Meanwhile, research has also been conducted to directly quantify cross-sectional asymmetry, recognizing the limitations of these average cross-sectional indicators. Knighton (1981)[
6] proposed an asymmetry index using the difference in left and right cross-sectional areas to quantitatively express the symmetry and asymmetry of river cross-sections, and Xu et al. (2022)[
7] applied the asymmetry index to the lower Yellow River to analyze the relationship with water and sediment distribution. However, these studies focused primarily on expressing cross-sectional asymmetry with a single indicator and did not extend to linking analysis with higher-order characteristics of cross-sectional morphology or velocity structure.
A separate research stream has been formed regarding the hydraulic characteristics of meandering channels. Falcon (1979)[
8] and Falcon and Kennedy (1983)[
9] analyzed flow structure in curved channels theoretically and experimentally, while Zimmermann and Kennedy (1978)[
10], Odgaard (1981)[
11], and Odgaard and Kennedy (1982)[
12] investigated the interaction between transverse bed slope and velocity structure in channel bends. These studies remained focused on the identification of the physical mechanisms by which cross-sectional asymmetry occurs in bends, without quantifying morphological indicators.

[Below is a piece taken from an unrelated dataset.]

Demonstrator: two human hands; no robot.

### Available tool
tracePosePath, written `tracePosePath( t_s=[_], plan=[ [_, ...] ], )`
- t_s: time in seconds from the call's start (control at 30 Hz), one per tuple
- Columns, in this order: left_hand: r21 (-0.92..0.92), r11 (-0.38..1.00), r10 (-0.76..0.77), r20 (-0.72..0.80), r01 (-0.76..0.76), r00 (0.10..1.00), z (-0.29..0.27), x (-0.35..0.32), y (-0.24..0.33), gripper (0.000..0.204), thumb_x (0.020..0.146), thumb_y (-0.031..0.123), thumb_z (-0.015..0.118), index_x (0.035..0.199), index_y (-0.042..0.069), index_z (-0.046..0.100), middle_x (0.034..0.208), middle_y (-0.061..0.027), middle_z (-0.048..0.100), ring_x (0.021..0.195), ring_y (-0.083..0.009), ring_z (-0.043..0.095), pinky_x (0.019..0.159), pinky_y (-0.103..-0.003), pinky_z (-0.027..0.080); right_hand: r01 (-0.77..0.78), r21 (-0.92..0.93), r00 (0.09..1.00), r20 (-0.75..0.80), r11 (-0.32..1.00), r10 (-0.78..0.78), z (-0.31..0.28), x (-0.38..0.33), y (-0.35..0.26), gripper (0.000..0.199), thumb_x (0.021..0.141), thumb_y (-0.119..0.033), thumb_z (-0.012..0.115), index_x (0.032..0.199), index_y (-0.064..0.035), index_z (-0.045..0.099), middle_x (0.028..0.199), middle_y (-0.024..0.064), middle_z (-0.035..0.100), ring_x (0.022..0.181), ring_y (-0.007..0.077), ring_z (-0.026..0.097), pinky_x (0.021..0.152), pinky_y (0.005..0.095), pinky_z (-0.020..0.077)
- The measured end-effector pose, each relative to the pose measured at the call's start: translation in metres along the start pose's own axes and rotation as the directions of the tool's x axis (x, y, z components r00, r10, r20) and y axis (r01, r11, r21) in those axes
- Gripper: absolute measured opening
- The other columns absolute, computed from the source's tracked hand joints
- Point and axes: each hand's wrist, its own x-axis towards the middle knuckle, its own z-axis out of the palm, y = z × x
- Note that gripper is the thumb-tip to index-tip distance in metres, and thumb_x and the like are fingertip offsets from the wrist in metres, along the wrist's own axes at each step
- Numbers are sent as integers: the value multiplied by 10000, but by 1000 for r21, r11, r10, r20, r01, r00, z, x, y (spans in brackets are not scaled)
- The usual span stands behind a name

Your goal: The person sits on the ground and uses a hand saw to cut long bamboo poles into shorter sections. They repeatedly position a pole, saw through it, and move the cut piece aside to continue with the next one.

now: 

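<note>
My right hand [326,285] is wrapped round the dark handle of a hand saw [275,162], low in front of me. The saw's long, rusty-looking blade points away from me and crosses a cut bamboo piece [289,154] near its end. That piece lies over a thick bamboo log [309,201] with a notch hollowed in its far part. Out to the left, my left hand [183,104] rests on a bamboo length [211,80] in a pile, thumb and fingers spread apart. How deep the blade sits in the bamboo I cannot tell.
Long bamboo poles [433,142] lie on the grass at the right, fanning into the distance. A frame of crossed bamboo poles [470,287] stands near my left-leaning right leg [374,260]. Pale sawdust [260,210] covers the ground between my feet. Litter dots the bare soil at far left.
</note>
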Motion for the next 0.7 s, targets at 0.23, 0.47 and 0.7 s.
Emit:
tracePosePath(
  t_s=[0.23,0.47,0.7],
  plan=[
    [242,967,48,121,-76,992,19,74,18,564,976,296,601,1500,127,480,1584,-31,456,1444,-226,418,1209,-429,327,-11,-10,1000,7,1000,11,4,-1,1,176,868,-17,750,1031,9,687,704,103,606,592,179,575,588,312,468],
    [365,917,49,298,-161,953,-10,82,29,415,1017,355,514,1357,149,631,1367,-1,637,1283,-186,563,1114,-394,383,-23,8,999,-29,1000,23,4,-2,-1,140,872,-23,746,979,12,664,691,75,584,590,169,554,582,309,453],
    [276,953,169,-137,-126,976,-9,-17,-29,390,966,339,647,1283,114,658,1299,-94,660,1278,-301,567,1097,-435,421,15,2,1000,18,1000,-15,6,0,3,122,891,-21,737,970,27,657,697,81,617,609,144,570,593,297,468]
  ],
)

In Korea, research has also consistently explored methodologies for observing the velocity structure and bed morphology of meandering channels by integrating techniques such as ADCP and RTK-GPS (Lee et al., 2009; Jeong, 2014)[
13,
14]. However, these studies focused primarily on velocity structure or thalweg behavior itself and did not extend to quantitative integration analysis with cross-sectional morphological indicators.

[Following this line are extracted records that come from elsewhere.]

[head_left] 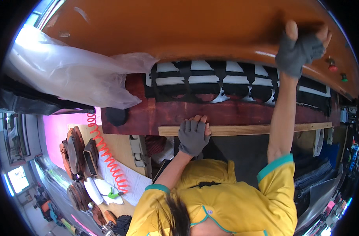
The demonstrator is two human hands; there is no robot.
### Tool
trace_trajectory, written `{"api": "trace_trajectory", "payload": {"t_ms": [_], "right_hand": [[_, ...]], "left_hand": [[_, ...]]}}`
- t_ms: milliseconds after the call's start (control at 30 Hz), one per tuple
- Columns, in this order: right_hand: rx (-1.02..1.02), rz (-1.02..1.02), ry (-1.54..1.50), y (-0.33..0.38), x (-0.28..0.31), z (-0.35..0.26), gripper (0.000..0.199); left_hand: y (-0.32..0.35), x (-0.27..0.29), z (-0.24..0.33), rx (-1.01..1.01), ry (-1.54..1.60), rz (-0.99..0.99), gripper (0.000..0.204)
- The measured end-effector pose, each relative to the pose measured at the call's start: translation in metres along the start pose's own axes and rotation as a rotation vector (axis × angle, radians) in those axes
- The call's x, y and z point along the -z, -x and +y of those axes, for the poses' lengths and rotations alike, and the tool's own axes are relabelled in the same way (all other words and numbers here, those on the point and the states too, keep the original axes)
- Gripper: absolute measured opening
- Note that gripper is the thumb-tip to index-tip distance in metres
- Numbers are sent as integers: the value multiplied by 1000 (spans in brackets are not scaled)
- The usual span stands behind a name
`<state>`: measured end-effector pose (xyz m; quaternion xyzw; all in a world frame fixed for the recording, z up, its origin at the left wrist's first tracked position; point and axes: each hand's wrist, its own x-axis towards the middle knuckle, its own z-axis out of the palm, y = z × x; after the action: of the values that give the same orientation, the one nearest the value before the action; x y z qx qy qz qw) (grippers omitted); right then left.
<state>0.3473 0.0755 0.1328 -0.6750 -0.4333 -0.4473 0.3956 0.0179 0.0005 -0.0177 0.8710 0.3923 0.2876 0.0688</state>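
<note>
My left hand point(194, 136), in a grey fingerless glove, is curled over the wooden strip point(242, 130) along the front edge of a dark red work board point(167, 116). Gloved the same way, my right hand point(299, 51) reaches up to the orange machine panel point(195, 31), its thumb apart from the fingers. Whether it touches the panel I cannot tell. Just right of it are a red push button point(333, 67) and a green button point(344, 78). Beneath the panel, a black sheet with cut-out shapes and white strips point(203, 80) lies on the board.
Clear plastic sheeting point(77, 70) drapes over the board's left end, near a round black piece point(116, 116). A coiled red air hose point(104, 151) hangs to a green nozzle point(115, 194) above papers point(126, 179). Stacked brown sole-shaped pieces point(72, 151) stand at left; dark sheets point(315, 175) lie at right.
</note>
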Motion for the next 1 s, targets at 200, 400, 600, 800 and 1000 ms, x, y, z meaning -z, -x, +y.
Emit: {"api": "trace_trajectory", "payload": {"t_ms": [200, 400, 600, 800, 1000], "right_hand": [[-11, -343, -361, 104, 68, -32, 92], [123, -930, -468, 199, 123, -73, 30], [7, -921, -319, 213, 112, -87, 21], [-66, -874, -360, 214, 123, -94, 19], [-170, -935, -493, 210, 171, -99, 13]], "left_hand": [[-19, -9, -13, -32, -2, -59, 15], [-23, -8, -10, -38, -22, -96, 15], [-25, -8, -10, -14, -20, -82, 14], [-14, 0, 1, 96, 53, -75, 14], [15, 23, 13, 131, 172, -82, 16]]}}
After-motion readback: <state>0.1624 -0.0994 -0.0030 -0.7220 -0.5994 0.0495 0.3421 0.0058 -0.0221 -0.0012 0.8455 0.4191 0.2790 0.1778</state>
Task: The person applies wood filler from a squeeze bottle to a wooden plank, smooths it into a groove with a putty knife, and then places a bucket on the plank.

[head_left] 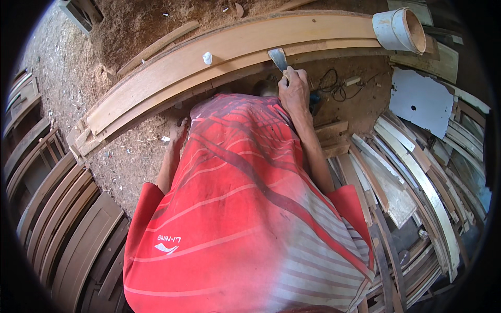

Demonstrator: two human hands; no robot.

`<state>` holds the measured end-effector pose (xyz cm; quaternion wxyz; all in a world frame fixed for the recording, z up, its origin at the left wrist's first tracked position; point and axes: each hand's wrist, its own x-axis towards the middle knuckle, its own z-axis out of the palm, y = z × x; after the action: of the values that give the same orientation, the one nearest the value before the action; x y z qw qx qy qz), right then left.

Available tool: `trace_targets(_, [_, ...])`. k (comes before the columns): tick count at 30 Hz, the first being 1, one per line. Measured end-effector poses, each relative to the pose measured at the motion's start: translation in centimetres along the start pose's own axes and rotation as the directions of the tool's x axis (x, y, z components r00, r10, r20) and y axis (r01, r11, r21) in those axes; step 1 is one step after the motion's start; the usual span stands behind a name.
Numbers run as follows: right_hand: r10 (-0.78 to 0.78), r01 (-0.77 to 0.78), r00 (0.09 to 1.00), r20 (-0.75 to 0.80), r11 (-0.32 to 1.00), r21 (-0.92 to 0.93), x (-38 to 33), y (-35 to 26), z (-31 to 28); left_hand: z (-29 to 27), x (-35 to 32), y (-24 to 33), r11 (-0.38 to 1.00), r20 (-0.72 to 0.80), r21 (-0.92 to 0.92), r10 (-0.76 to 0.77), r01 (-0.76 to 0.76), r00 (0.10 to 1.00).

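My right hand is closed around the handle of a putty knife. The knife's flat metal blade points away from me and overlaps the near edge of a long wooden panel lying across the far side. A small white bottle is on the panel, left of the blade. My left hand is low beside my red shirt, short of the panel's near edge. It is partly hidden, and its finger position is unclear.
A white pail lies tipped at the panel's right end. Dark cable lies on the ground beyond my right forearm. Curved wooden pieces are stacked at left and right. Sawdust covers ground behind the panel.
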<state>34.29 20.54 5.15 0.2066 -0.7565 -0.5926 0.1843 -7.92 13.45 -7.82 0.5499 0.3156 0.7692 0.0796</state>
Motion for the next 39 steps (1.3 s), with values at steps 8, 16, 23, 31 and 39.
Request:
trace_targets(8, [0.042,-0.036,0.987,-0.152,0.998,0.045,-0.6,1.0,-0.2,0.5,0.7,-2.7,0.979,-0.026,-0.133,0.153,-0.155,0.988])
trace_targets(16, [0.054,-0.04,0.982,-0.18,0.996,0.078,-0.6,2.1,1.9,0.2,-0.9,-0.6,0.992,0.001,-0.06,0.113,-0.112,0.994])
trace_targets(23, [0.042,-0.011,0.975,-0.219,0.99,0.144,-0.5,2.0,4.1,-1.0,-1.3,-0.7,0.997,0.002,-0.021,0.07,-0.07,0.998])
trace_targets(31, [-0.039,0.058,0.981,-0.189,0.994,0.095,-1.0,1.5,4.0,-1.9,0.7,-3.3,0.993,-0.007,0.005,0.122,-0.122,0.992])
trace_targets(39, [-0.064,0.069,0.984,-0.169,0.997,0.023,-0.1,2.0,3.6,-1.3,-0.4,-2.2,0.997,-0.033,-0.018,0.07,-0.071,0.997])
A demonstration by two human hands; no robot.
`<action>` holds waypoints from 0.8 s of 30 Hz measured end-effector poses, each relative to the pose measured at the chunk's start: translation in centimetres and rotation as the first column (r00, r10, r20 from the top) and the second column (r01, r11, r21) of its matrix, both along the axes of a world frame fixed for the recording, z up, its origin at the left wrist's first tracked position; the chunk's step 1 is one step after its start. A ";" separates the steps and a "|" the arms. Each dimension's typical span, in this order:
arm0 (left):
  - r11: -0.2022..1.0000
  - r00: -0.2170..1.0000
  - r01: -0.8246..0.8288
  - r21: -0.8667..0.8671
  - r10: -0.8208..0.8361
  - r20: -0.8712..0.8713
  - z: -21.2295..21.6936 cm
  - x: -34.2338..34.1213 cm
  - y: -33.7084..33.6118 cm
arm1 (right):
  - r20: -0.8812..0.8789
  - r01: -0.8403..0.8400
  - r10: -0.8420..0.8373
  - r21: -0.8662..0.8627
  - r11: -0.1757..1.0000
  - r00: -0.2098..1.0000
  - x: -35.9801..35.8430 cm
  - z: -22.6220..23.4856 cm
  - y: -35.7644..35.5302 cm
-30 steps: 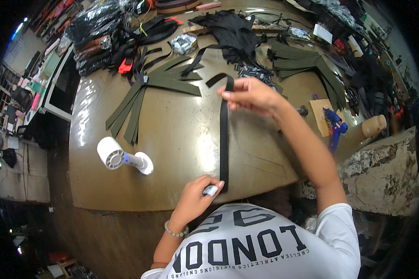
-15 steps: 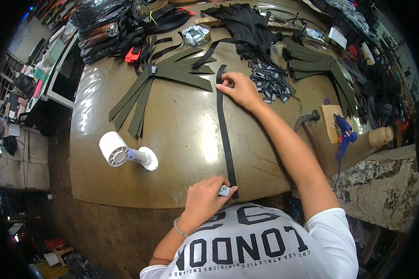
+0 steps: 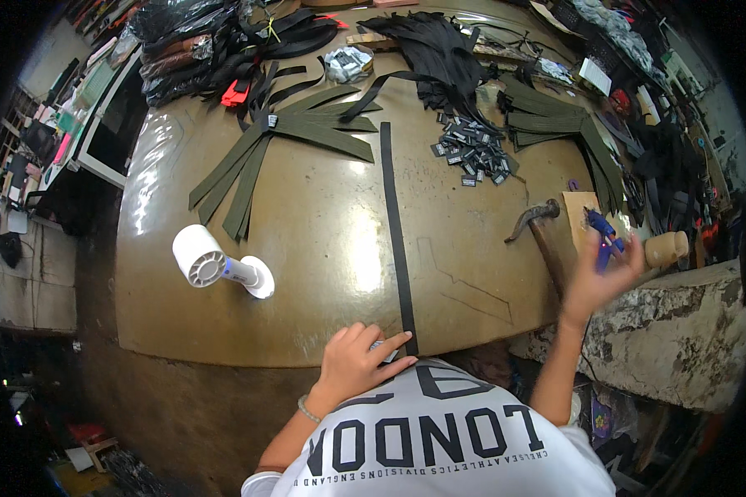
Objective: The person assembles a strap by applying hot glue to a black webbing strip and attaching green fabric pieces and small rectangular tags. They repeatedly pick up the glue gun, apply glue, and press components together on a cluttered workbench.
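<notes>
The left hand (image 3: 350, 362), clutching a whitish tag (image 3: 378, 346), is steadying a black fabric strap (image 3: 395, 224) at the near edge of the brown table (image 3: 319, 240); the blurred right hand (image 3: 595, 286) is overlapping a blue plastic glue gun (image 3: 598, 222), grip unclear.

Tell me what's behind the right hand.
Behind the blurred right hand, parts of the glue gun show, with tan card by its tip; the rest of its body is covered.

A workshop: the worn worktable (image 3: 315, 306) has a hammer (image 3: 543, 210) and blue glue gun (image 3: 598, 222) toward its right side, heaped black straps (image 3: 439, 62) and bundles (image 3: 178, 65) (some plastic-wrapped) along its far edge.
</notes>
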State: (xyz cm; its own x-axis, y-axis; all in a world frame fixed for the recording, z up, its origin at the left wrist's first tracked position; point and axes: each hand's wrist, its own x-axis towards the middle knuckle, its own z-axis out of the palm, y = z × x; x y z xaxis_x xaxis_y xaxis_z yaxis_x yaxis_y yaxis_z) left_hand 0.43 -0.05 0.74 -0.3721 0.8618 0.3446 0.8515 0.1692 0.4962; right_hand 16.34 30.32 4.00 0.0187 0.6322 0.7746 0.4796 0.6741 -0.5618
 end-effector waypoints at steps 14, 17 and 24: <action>0.998 1.000 -0.010 0.059 0.010 0.000 -0.3 0.0 0.3 | -0.056 -0.490 0.531 -0.480 0.728 0.845 -0.3 1.1 1.5; 0.999 1.000 -0.001 0.049 0.001 0.000 -0.3 -0.1 0.2 | 0.031 -0.651 0.859 -0.638 0.410 0.511 -4.0 1.2 -2.1; 1.000 1.000 0.013 0.009 -0.013 0.017 -0.4 -0.3 0.2 | 0.249 -0.660 0.955 -0.692 0.294 0.163 -7.4 1.4 -2.3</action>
State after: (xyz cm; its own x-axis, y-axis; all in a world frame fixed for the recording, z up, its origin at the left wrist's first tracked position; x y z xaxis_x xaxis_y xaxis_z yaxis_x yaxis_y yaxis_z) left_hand 0.16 0.11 0.33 -0.3667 0.8636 0.3460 0.8452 0.1538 0.5119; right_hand 8.93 28.00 5.44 -0.9822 0.1635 0.0924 0.0455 0.6846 -0.7275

Recently, Ko et al. (2019, 2020)[
15,
16] presented a methodology to quantify longitudinal change of river bed based on cross-sectional area change using cross-sectional moments and geometric characteristic values from large river field measurement data. These studies demonstrated that cross-sectional moments are useful indicators for explaining river morphological changes, but the scope of analysis was mainly limited to longitudinal changes and statistical characteristics of cross-sectional morphology and lacked the integration of cross-sectional asymmetry, velocity structure, and channel curvature. Additionally, Dixon et al. (2018)[
17] analyzed planform changes at river confluences using remote sensing data, and Formann et al. (2007)[
18] presented techniques for evaluating morphodynamic changes in mountain gravel-bed rivers, but these studies also did not directly link moment characteristics of cross-sectional morphology with hydraulic variables.
In summary, existing research has analyzed average cross-sectional geometric characteristics, cross-sectional asymmetry, and velocity and thalweg structure in meandering sections from independent perspectives, and studies that integrate moment characteristics of cross-sectional morphology, asymmetric structure, velocity–thalweg relationships, and channel curvature as a unified system in meandering channels are relatively scarce. Furthermore, the third-order cross-sectional moment, which is important for identifying both the direction and intensity of cross-sectional asymmetry and quantitatively evaluating the preferential patterns of erosion in meandering channels, has rarely been addressed in existing research. Therefore, this study aims (1) to conduct integrated analysis of first-, second-, and third-order cross-sectional moments with velocity–thalweg dynamics, and channel curvature in meandering channels, (2) to establish a systematic interpretive framework for meandering channel cross-sectional characteristics, and (3) to enhance the practical applicability of hydraulic-geometric indicators to river management and design.
2. Methodology
2.1. Study Area
The Nakdong River Basin, located in the southeastern Korean Peninsula, is one of the four major river systems in South Korea (MOLIT, 2013)[
19]. It drains an area of 23,384.21 km², representing 25.9% of the national territory, with a total channel length of 510.36 km (MOLIT, 2013)[
19]. The spatial scope of this study covers an approximately 20 km reach extending downstream from the Gangjeong-Goryeong Weir to the Dalseong Weir, as shown in
Figure 1(a). The upstream portion of this reach includes the confluence with the Geumho River, while the overall reach is characterized by complex geomorphic features, including mid-channel bars, the Dalseong Wetland, and a sequence of three distinct channel bends. For the geometric evaluation, a total of 40 cross-sectional stations were established to match the official levee reference points defined by MOLIT (2012)[
20], as illustrated in
Figure 1(b).
The study reach underwent dramatic morphological transformations due to the large-scale Four Major Rivers Restoration Project (2009–2012). Prior to the project, the reach exhibited complex hydraulic-geomorphic characteristics with extensively developed point bars and sand bars. However, post-project dredging and channelization standardized the low-flow channel, resulting in more uniform widths and depths. Specifically, large-scale dredging in the central channel expanded the low-flow width and increased depth uniformity, effectively removing existing bars and simplifying the cross-sectional geometry.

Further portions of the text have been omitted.